Да еще отказников? Они все что, сбрендили?! Ведь если бы не усиленная охрана, их бы там всех упилили хором. Самым изуверским образом. Всех до одной. Не обращая внимания на возраст. И, возможно, досмерти. Тут всем уголовникам и их обещаниям я бы поверил безоговорочно.
В беспредельности пребывал весь ГУЛАГ — начальство, службы, охрана, зеки — от самых высоких партийных и государственных до последнего занюханного карманника. Так что не стоило удивляться тому, что со временем и страна со всем ее населением обуглится и погрузится в глубокую уголовщину. Из ГУЛАГа было виднее. Нынешние удивления «охи и ахи» тут неуместны. Мы всем скопом шли к тотальной уголовщине десятилетиями, целенаправленно и мощно. Мы сделали то, что делали так упорно и долго. ВСЕ! Исключений нет, и Святые не в счет. Или: Святые не в счет — они Святые; а дальше исключений нет…
Это там же я слышал, что одно из женских лагерных отделений находилось в большой церкви, разделенной могучими перегородками на секторы и зоны.
Туда вот мужчинам заходить не то что поодиночке, а даже малыми группами категорически воспрещалось — не изнасилуют, а умучают насмерть, растерзают изуверски, и все на почве сплошной «лююб-виии» — «Трю-ю-юп не найдешь!». Хотя, казалось, какое надругательство могло быть гаже всей этой исправительно-трудовой системы?
Это там и тогда я возненавидел уголовное сборище — по одному они могут изредка быть вполне замечательные экземпляры — возненавидел их повадки, лексику, ставшую всенародной и партийно-государственной, их песни, порядки и уставы, возненавидел навсегда. Постепенно все эти художества перекочевали в науку, в искусство, в литературу, школу — это все еще куда ни шло, а ведь просочилось и затопило исконную деревню. Не говоря уж об армии. Армия переняла уголовные порядки. Вот тут и таилась погибель наша.
— А я тебе подарок приготовила! — Верочка обняла меня и снова поволокла к своему столу. — Вот, сохнет… — Малиновская была какая-то порхающая, даже длительное лагерное сидение, видно, ее не сломило.

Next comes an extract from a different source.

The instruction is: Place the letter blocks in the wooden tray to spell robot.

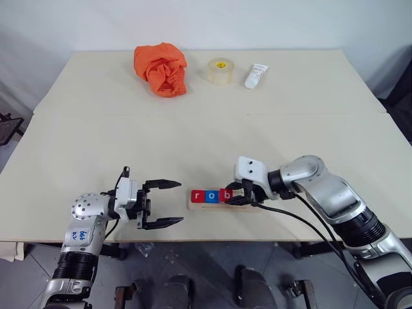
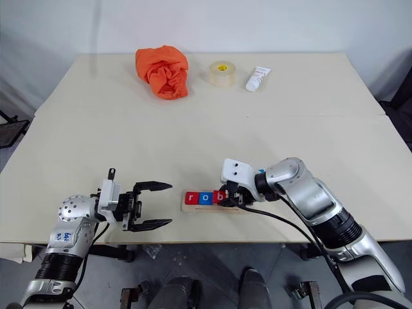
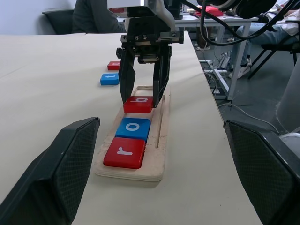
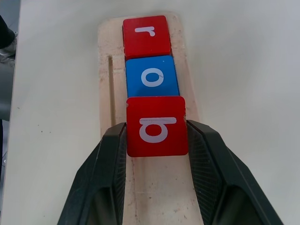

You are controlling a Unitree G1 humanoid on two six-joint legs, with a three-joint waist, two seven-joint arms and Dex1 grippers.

Про нее, про Верочку, все эти рыцари болтали без удержу. Друг другу, как бы невзначай. И ведь знали, что я слышу. И неизменно вызывали во мне неприязнь — не к Верочке, нет, а к ним самим — рассказчикам. И правильно она делала, что почти всех их за мужчин не считала. Это там я уяснил — сплетничающие мужчины — хуже самой грязной проститутки.
На Черном море, тогда, Верочку долгое время не могли поймать. Она отличалась высоким профессионализмом и разнообразием грабительских приемов. Малиновская чистила уже самых матерых ответственных, побывавших за границей, забиралась все выше, поднимала ранг своих подопечных, тут, видимо, перешагнула какую-то уж совсем запретную черту, взяла «на цугундер» секретного бобра, имеющего скрытую личную охрану, и засыпалась. Судили ее уже не столько по уголовному кодексу, сколько по всей строгости совершенно секретной революционной совести. И закатили полную десятку, хоть ни одного мокрого дела за ней не числилось. Она смирилась — «хорошо еще «вышку» не схлопотала».